When water is heated, the liquid evaporates to water vapor or gas. In this way, the refrigerant chemical works by absorbing heat in the liquid state and then converting it to gas. The refrigerant is then quickly converted back into a liquid and the previously absorbed heat is released to the outside. This cycle continues in an endless loop.

Parts of the air conditioner

The air conditioner consists of four parts: an evaporator, a compressor, a condenser and an expansion device. The evaporator is the part of the air conditioning system that is located in the house and evaporates the refrigerant chemical. Air flows to the evaporator, the refrigerant in the coil absorbs the air heat and converts the liquid into a gas. When this process takes place and heat is extracted from the air, the cold liquid turns into a hot vapor. The air is then cooled.

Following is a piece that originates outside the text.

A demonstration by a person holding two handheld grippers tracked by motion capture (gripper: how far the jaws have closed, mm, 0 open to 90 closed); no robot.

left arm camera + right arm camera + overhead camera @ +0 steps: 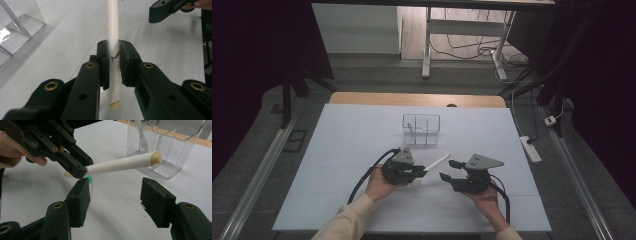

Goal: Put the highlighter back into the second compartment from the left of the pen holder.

Once the refrigerant has evaporated, the gas visits the compressor section of the air conditioner, which is located outside the house on the air conditioner. The compressor compresses the gas to produce a higher pressure and temperature and directs this gas to the condenser. The condenser condenses the gas back to its original liquid state and radiates the heat. The cooled liquid then returns to the house. The fourth part of the air conditioner is the expansion device, which then regulates the flow of liquid refrigerant into the evaporator, and the process starts over.

Additional benefits

Air conditioning is a fantastic tool to control the temperature in your home and cool your family when the higher temperatures occur. However, there are additional benefits that your home can take advantage of once you’ve fully installed air conditioning.

Air conditioning also reduces humidity and reduces the amount of water vapor in the air, which makes your body feel cooler when sweating is reduced. This dehumidifying effect allows the air to be both drier and cooler, increasing comfort in your home. It is interesting to note that moisture control was in fact the primary objective of the very first air conditioners invented by Wills Carrier in Brooklyn, NY in 1902. Temperature control was an additional benefit for air conditioning at that time, which ironically became the main selling point for modern air conditioning.

In fact, the term “air conditioning” was not used until four years later in 1906, when the first residential air conditioning system was installed in 1914. This air conditioner was 7 feet high and 6 feet wide. and an enormous 20 feet long. Of course, this technology was only available to the rich in 1914. Air conditioners cost between $ 10,000 and $ 50,000, which is equivalent to a payment between $ 120,000 and $ 600,000 today.

Environmental influences

To maintain an environmentally conscious attitude, it is wiser to buy the newer air conditioners. International treaty agreements such as the Montreal Protocol have ensured that the chemical composition of the refrigerant compounds is much more environmentally friendly. Older air conditioners use refrigerant formulas that use chlorine atoms, which can potentially damage the ozone layer. Fortunately, these compounds have been slowly being phased out for use with air conditioning.

The Montreal Protocol was launched in 1987 and explained the importance of climate protection and the substances that deplete the ozone layer. The refrigerants used in modern air conditioning comply with the new regulations and allow you to cool your home so that the ozone layer is not damaged. These changes in the refrigerants used in air conditioning systems have undoubtedly contributed significantly to reducing global production, consumption and emissions of ODS or ozone depleting substances.